Have you sat in the chair? The seat shape looks to me like it would make the chair uncomfortable for most people. Perhaps that is the reason it is not a common shape.
That is the chair that would cause any designer of the elegantly different to fall in love! Whoever came up with it understood what it takes to make each element in perfect accord with every other. It proves that elegance is entirely possible with the right lines without being in any way delicate.
I understand completely how a building project sticks in your brain and you build it again and again before you even touch your materials – it is a compulsive mind trick that serves to make the actual act of making the object almost seem as if you have done it before.
I am going to have a very difficult time not making a replica of this chair myself.
I really like that chair a lot. Something immediately just “clicks” about it. And there’s a lot to be said for what they apparently did, which is to see what the materials available to you are and work within those constraints to design something. Some of my favorite projects I’ve made spring from simply working with what I already have and getting creative. That for me (until I get more experience in design), is a mindset that really helps get the juices flowing.

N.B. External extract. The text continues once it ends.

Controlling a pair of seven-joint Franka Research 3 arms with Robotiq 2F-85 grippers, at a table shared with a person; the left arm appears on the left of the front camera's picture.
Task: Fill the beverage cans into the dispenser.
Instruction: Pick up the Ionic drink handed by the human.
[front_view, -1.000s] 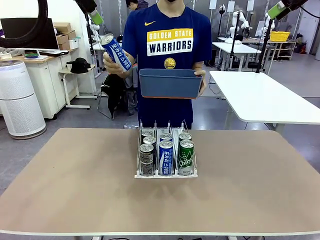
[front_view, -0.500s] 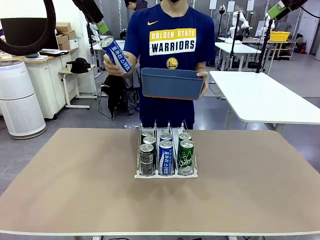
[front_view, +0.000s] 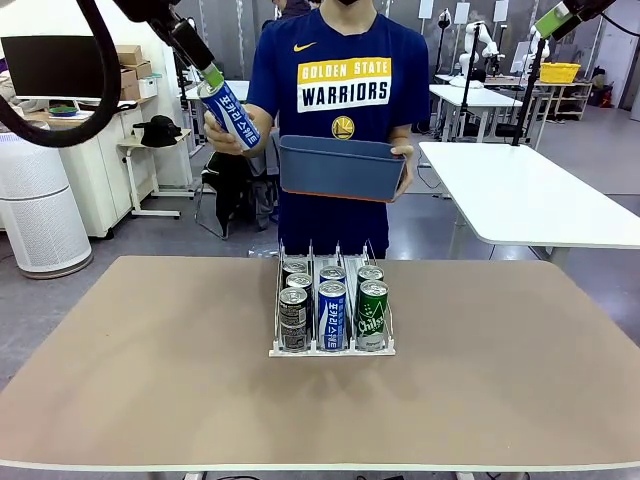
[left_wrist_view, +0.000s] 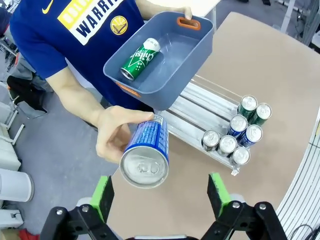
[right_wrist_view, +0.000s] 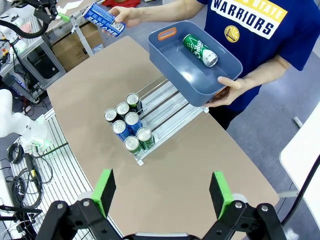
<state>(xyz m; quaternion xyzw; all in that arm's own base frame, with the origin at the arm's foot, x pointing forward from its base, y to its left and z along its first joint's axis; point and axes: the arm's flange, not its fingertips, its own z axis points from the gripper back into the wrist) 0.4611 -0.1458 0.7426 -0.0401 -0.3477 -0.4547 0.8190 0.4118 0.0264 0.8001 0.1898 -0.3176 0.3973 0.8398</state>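
Front view: the left gripper (front_view: 211, 71), jaws apart, hangs at the top of a blue-and-white can (front_view: 231, 113) held up by the person's hand (front_view: 222, 136). Left wrist view: that can sits between its spread fingers, untouched, with the dispenser (left_wrist_view: 196, 108) beyond. Right wrist view: the right gripper (right_wrist_view: 162, 192) gapes empty, the dispenser's six cans (right_wrist_view: 128, 125) far ahead.

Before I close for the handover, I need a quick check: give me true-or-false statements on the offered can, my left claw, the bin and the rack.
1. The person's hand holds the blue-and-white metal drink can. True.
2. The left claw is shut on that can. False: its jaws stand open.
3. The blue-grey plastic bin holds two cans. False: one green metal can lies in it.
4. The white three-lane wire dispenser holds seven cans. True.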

I love that chair, and can see why it keeps your mental capacities drawn to it.
The chair certainly is unusual, and interesting from a design point of view. However, the overhead view shows that the close angle between the arms would make it extremely difficult to sit back in the chair and be comfortable in doing so, unless there is something wrong with the perspective of that picture. I could almost feel the arm bow pushing in on my ribs.
Why is the front left (from the viewers perspective) leg rotated in its mortise? Is it to discourage visitors from sitting down?